PageRank is a logarithmically scaled version of real PageRank
values. If the PageRank value of one page is one higher than the
PageRank value of another page in terms of Toolbar PageRank, than
its real PageRank can at least be higher by an amount which equals
the logarithmical basis for the scalation of Toolbar PageRank.
If the logarithmical basis for the scalation is 6 and the toolbar
PageRank of a linking Page is 5, then the real PageRank of the
page which receives the link can be at least 6 times smaller to
make that page still get a toolbar PageRank of 4.
However, the number of outbound
links on the linking page thwarts the effect of the logarithmical
basis, because the PageRank propagation from one page to another
is devided by the number of outbound links on the linking page.
But it has already been shown that the PageRank benefit by a link
is higher than PageRank algorithm's term d(PR(Ti)/C(Ti)) pretends.
The reason is that the PageRank benefit for one page is further
distributed to other pages within the site. If those pages link
back as it usualy happens, the PageRank benefit for the page which
initially received the link is accordingly higher. If we assume
that at a high damping factor the logarithmical basis for PageRank
scalation is 6 and a page receives a PageRank benefit which is
twice as high as the PageRank of the linking page devided by the
number of its outbound links, the linking page could have at least
12 outbound links so that the Toolbar PageRank of the page receiving
the link is still at most one lower than the toolbar PageRank
of the linking page.
A number of 12 outbound links
admittedly seems relatively small. But normally, if a page has
an external inbound link, this is not the only one for that page.
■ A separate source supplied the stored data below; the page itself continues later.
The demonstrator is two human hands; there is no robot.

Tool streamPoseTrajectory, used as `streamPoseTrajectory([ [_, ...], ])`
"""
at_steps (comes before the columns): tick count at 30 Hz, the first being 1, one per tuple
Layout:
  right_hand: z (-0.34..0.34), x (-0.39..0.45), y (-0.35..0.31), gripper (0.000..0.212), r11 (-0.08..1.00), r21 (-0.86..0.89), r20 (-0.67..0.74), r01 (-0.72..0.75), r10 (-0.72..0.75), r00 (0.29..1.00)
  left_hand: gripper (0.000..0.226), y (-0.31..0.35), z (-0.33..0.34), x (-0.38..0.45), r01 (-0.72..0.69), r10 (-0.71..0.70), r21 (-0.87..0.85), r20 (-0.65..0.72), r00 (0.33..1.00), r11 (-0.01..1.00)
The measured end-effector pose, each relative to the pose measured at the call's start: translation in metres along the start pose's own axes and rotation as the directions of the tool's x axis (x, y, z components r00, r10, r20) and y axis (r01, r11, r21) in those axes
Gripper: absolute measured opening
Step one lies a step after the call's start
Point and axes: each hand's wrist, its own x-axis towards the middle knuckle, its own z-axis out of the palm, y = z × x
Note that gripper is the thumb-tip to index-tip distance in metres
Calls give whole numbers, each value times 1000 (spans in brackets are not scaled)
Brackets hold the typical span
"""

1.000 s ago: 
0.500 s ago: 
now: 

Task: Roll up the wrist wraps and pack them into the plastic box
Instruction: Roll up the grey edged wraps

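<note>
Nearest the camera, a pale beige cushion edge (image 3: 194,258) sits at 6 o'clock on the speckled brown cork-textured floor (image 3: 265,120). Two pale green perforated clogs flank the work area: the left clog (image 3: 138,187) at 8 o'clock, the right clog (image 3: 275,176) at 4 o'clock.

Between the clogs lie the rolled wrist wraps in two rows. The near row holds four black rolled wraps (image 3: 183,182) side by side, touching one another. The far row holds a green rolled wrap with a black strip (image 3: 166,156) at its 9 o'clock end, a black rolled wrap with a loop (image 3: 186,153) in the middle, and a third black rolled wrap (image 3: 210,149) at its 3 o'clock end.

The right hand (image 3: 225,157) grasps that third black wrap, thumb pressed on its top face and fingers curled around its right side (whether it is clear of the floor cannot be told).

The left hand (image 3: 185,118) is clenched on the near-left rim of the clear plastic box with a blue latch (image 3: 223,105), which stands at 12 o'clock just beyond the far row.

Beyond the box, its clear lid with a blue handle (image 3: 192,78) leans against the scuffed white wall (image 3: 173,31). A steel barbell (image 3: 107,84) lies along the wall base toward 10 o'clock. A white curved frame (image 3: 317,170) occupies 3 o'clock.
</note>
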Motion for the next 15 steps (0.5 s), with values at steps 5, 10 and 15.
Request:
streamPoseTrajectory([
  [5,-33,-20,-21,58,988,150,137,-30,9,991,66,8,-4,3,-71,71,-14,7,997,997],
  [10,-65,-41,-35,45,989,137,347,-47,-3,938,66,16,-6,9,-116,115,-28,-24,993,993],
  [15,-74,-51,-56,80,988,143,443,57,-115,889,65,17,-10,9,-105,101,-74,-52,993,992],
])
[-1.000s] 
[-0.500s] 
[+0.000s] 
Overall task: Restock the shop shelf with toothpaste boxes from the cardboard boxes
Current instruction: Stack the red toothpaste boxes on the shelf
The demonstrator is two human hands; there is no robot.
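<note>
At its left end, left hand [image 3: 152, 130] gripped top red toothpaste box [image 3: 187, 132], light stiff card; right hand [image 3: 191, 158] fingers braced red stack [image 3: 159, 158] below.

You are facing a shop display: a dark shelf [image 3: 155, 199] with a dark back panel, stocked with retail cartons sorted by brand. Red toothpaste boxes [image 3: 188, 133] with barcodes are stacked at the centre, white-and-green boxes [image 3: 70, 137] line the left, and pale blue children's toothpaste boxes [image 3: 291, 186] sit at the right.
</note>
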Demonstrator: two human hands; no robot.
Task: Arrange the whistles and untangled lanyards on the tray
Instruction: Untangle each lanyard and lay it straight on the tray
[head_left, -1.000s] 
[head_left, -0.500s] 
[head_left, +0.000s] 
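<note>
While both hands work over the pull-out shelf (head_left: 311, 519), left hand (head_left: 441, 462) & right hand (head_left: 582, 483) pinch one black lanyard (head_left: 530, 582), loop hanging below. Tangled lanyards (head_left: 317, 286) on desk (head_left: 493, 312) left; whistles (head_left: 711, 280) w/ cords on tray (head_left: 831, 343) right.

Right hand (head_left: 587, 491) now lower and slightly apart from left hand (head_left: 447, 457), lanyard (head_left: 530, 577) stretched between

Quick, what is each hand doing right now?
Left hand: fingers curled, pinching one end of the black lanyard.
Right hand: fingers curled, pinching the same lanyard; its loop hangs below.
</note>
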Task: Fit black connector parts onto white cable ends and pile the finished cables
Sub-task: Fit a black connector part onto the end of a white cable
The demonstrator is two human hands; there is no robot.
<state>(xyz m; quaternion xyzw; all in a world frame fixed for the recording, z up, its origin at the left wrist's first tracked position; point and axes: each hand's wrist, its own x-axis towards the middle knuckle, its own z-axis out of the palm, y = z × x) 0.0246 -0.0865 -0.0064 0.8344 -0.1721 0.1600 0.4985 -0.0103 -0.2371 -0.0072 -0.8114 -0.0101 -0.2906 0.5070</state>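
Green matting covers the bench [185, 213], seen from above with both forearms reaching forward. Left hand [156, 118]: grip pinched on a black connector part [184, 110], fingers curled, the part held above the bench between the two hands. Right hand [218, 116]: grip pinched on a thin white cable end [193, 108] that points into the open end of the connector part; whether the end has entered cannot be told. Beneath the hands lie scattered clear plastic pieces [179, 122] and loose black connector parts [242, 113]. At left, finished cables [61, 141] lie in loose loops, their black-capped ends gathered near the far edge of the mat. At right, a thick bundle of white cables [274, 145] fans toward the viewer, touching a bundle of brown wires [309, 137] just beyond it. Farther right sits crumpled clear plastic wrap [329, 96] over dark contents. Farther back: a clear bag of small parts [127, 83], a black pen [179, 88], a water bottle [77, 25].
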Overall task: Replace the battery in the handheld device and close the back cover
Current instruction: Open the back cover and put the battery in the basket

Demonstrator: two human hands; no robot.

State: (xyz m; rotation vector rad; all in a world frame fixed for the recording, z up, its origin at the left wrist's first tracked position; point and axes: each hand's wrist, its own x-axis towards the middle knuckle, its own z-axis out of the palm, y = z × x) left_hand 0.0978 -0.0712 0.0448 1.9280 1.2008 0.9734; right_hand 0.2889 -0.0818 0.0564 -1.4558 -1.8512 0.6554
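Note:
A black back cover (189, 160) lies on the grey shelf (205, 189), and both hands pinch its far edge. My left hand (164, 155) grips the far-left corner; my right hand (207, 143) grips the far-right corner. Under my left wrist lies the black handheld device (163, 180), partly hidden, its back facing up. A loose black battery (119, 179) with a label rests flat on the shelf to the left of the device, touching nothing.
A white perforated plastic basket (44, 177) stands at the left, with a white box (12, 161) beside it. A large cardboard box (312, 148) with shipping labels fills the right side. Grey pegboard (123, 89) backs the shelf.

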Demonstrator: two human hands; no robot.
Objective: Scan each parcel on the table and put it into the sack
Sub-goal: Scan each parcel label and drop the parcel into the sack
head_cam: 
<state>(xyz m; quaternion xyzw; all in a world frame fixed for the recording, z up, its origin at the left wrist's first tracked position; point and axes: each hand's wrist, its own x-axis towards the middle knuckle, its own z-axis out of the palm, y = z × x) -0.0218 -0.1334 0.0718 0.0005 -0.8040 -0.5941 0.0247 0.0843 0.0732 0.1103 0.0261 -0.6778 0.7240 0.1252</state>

Most likely other pages link to that page and propagate PageRank
to it. And if there are examples where a page receives a single
link from another page and the PageRanks of both pages comply
the PageRank-1 rule although the linking page has many outbound
links, this is first of all an indication for the linking page's
toolbar PageRank being at the upper end of its scale. The linking
page could be a "high" 5 and the page receiving the
link could be a "low" 4. In this way, the linking page
could have up to 72 outbound links. This number rises accordingly
if we assume a higher logarithmical basis for the scalation of
Toolbar PageRank
The Effect of Outbound Links
Since PageRank is based on the linking structure of the whole
web, it is inescapable that if the inbound links of a page influence
its PageRank, its outbound links do also have some impact. To
illustrate the effects of outbound links, we take a look at a
simple example.
We regard a web consisting of
to websites, each having two web pages. One site consists of pages
A and B, the other constists of pages C and D. Initially, both
pages of each site solely link to each other. It is obvious that
each page then has a PageRank of one. Now we add a link which
points from page A to page C. At a damping factor of 0.75, we
therefore get the following equations for the single pages' PageRank
values:
PR(A) = 0.25 + 0.75 PR(B)
PR(B) = 0.25 + 0.375 PR(A)
PR(C) = 0.25 + 0.75 PR(D) + 0.375 PR(A)
PR(D) = 0.25 + 0.75 PR(C)
Solving the equations gives us
the following PageRank values for the first site:
PR(A) = 14/23
PR(B) = 11/23
We therefore get an accumulated
PageRank of 25/23 for the first site. The PageRank values of the
second site are given by
PR(C) = 35/23
PR(D) = 32/23
So, the accumulated PageRank of
the second site is 67/23. The total PageRank for both sites is
92/23 = 4. Hence, adding a link has no effect on the total PageRank
of the web. Additionally, the PageRank benefit for one site equals
the PageRank loss of the other.
The Actual Effect of Outbound Links
As it has already been shown, the PageRank benefit for a closed
system of web pages by an additional inbound link is given by
(d / (1-d)) × (PR(X) / C(X)),
where X is the linking page, PR(X)
is its PageRank and C(X) is the number of its outbound links.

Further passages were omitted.